The Spanish Map

This contemporary map shows the formation of the Spanish Armada as it set sail from Lisbon on 29 May 1588. Produced in Rome for a Catholic audience, the map is entitled ‘The true design of the Armada of the Catholic King’ and shows the great fleet in its crescent formation as it embarks on its first leg of the planned invasion of England. The signature crescent shape of the Armada promised strength and cohesion but in actuality by the time they reached La Coruña, in Northern Spain, they had lost several ships to storms and many men to disease.  

The print shows the Armada with each squadron headed by a significant Hapsburg nobleman. The key at the bottom of the chart identifies 16 different groupings, each identifying either a commanding officer, a sponsoring noble, or the region from which the ships were sponsored (for example the Admiral of the Galleons of Castlille). 

Notably, the right cone was under the command of Juan Martínez de Recalde, second-in-command of the entire venture, who would die of illness only days after limping back to Spain in October 1588.
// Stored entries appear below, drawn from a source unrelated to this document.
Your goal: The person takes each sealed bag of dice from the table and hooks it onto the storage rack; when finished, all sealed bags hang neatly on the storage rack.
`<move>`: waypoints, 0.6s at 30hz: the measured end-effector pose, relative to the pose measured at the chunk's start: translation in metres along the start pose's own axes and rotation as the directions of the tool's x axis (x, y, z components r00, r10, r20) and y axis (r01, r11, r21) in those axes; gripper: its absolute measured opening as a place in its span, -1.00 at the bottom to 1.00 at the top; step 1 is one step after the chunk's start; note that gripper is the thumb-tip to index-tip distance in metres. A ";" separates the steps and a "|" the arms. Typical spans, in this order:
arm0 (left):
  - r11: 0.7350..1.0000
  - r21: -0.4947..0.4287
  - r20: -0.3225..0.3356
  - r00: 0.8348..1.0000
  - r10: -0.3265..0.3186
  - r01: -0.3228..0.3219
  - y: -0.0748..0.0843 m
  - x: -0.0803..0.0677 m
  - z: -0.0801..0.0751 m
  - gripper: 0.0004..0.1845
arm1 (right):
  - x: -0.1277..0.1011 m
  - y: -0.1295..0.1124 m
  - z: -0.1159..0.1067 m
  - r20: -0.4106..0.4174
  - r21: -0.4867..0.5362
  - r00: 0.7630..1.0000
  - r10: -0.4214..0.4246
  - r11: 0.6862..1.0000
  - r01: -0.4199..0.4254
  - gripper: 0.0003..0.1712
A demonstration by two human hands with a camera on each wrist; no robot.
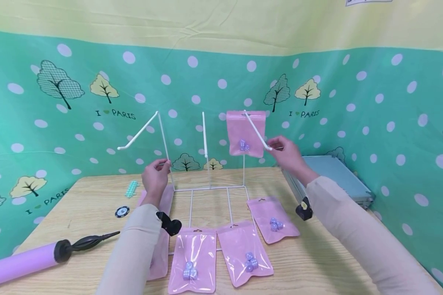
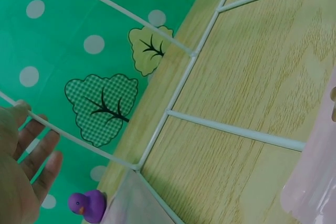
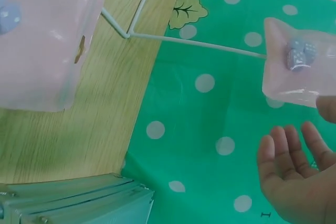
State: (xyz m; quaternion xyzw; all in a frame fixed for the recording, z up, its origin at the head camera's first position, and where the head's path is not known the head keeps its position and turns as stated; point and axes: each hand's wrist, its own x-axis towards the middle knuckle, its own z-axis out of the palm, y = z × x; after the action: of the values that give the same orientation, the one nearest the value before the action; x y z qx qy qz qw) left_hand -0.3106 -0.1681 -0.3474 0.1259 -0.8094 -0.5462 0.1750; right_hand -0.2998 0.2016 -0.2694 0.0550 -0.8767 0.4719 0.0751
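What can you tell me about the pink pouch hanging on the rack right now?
The hanging pink pouch is a glossy, translucent plastic bag with small pale-blue dice at its bottom. It hangs upright by its top from the right hook of the white wire rack, above the table. The right hand holds that hook's tip, not the pouch.

Both arms are reaching forward in pale sleeves, raised above the surface. Left hand is curling its fingers loosely, back toward the camera. Right hand is pinching with fingers half bent, palm leftward.
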 end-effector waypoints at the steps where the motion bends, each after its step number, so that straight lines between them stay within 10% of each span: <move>1: 1.000 -0.002 0.001 1.000 -0.001 0.001 0.000 0.000 0.000 -0.66 | -0.003 0.001 -0.002 0.019 -0.011 1.000 -0.001 1.000 0.001 -0.59; 18: 1.000 0.012 0.013 1.000 -0.020 0.019 0.003 -0.001 -0.002 -0.64 | -0.049 0.038 -0.025 0.294 -0.122 0.955 -0.040 0.989 0.078 -0.40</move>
State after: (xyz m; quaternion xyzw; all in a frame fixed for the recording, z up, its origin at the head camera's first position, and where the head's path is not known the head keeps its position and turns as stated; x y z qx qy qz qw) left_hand -0.3094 -0.1684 -0.3444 0.1313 -0.8127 -0.5437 0.1636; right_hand -0.2566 0.2447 -0.2962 0.1449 -0.9055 0.3972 -0.0370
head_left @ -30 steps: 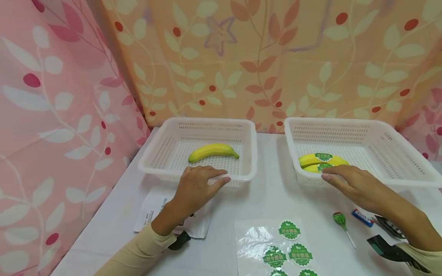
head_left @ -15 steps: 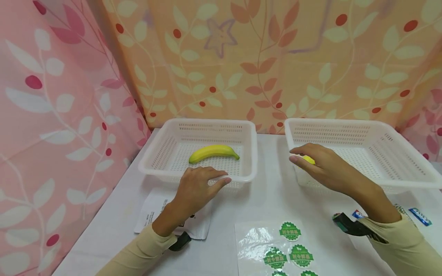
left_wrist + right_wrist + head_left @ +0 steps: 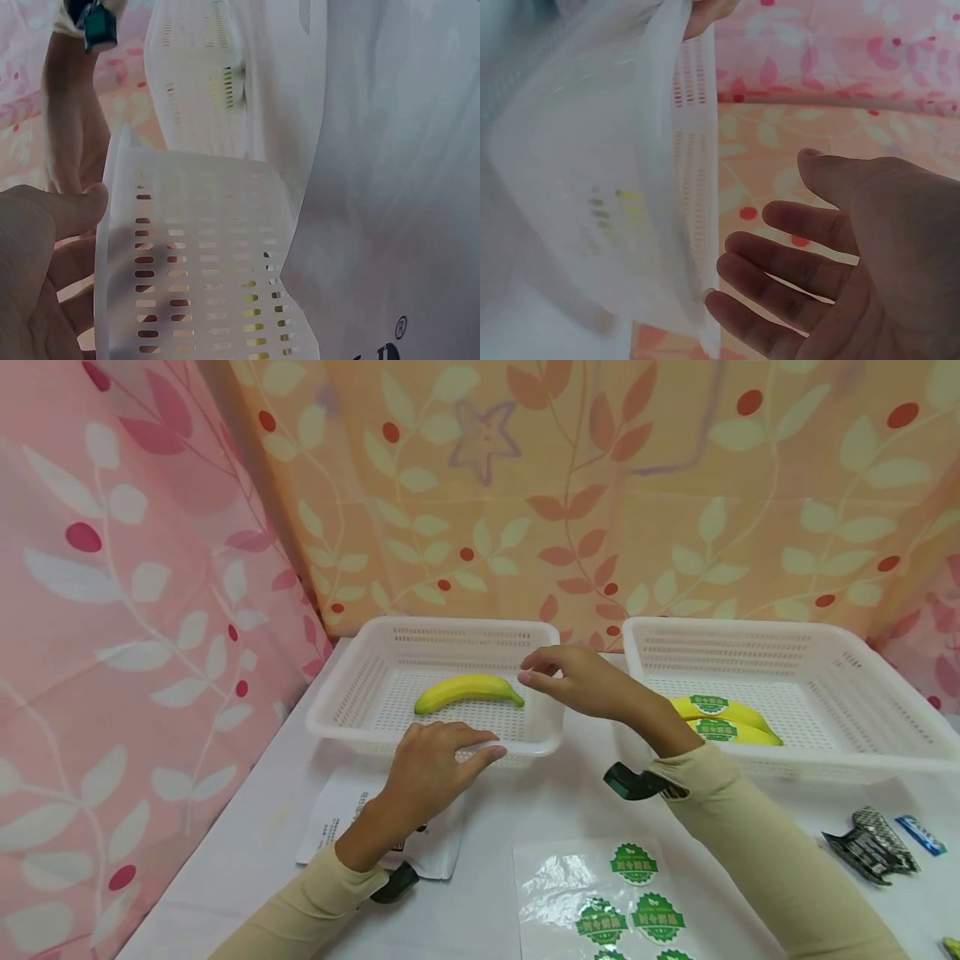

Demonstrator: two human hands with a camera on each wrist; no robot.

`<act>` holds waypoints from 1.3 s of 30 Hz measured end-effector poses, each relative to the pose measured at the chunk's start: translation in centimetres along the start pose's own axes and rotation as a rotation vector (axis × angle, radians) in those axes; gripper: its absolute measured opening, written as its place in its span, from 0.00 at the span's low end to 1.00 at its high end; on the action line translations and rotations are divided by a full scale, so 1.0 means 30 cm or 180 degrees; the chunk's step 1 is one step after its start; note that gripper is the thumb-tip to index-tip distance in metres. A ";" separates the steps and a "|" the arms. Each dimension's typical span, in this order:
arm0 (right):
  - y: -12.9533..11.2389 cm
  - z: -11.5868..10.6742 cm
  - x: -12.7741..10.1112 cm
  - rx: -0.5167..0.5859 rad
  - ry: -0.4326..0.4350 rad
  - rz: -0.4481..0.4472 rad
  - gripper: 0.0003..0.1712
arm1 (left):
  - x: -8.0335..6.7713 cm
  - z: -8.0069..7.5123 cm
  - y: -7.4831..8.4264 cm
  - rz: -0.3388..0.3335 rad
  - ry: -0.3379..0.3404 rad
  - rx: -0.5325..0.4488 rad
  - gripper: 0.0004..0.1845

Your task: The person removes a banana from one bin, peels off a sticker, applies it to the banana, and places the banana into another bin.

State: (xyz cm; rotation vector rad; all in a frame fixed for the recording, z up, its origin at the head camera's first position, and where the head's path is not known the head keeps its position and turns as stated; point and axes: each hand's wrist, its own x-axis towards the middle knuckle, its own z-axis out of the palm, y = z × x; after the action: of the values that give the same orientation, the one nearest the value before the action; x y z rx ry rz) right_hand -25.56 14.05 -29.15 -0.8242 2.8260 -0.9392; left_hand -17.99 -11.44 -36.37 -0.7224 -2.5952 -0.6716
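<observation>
A plain banana (image 3: 468, 692) lies in the left white basket (image 3: 322, 722). My left hand (image 3: 435, 768) is at that basket's front rim, fingers relaxed and thumb apart; in the left wrist view its thumb (image 3: 79, 214) overlaps the rim. My right hand (image 3: 581, 681) hovers over the same basket's right side, right of the banana's stem. Nothing is between its loosely bent fingers (image 3: 791, 292), spread apart in the right wrist view. Two bananas (image 3: 738, 727) with round green stickers lie side by side in the right white basket (image 3: 847, 764).
A clear sheet of green stickers (image 3: 551, 885) lies at the front middle. A white printed pouch (image 3: 442, 843) sits under my left wrist. At right lie a crumpled black-and-silver wrapper (image 3: 870, 847) and a small blue packet (image 3: 921, 835). Patterned curtains (image 3: 480, 527) stand behind.
My right hand has moved left from over the stickered bananas to the left basket, uncovering those bananas. Its sleeve now covers the lollipop seen earlier. My left hand has stayed in place.
</observation>
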 end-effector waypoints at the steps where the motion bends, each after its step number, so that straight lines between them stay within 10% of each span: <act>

These titles remind us that although the Armada may have been a Spanish plan, the participants were from the far-flung Hapsburg realms, with officers hailing from Italy, various parts of Spain, and Portugal. The ships were also of different sizes and designs; item thirteen mentions a fleet of galleys, which are identifiable by their oars. 

Lisbon is shown as a small bird’s eye view, situated on the Portuguese coastline. Portugal at this time was recently united with the Spanish Crown (1580). The city was the departure point of the Armada in late May of 1588. While Philip’s forces were one of the largest naval flotillas ever assembled to that time, it is slightly exaggerated here. Rather than nearly 200 vessels, there were roughly 130 with 7,000 sailors, 17,000 soldiers, and 1,300 officials that left Portugal to sail north. 

It was King Philip II himself that devised the plans for the Armada. Whilst diplomatic relationships between Philip and Queen Elizabeth I had been reasonably cordial following the death of Queen Mary I (Philip’s wife and Elizabeth’s sister), as time passed and religious tensions rose war became inevitable.   

Relying on contributions from around his numerous territories, ships from Spain, Portugal and Naples were to meet up with the army of the Duke of Parma, who ruled the Spanish Netherlands. With Spain the dominant superpower of the age, Philip’s ‘Fortunate Armada’ was a huge undertaking, even if was not quite as large as the Spanish Map suggests. Even with the vast resources of the Spanish Empire Philip sought further investment from Pope Sixtus V, with substantial loans made from the Vatican to him but only to be made once the invasion had been successful.  

Between his coffers and the support of the Catholic Church Philip had every reason to believe that his ‘Fortunate Armada’ to be blessed by God, however the events of the campaign proved the Armada to be no match for the audacity of the English or the infamously stormy weather of her coasts.  

The only other example of a contemporary Spanish chart is housed in the National Library of Malta where other Lafreri material sheds some light on to the work’s possible authors. The library contains some 132 Lafreri maps and plans, of which the majority were produced by in Rome by the printing house of Pietro de Nobili. Between 1586 and 1588, de Nobili worked with Marcello Clodio and Girolamo Arbotti. The chart was, therefore, most likely created in the Lafreri publication house.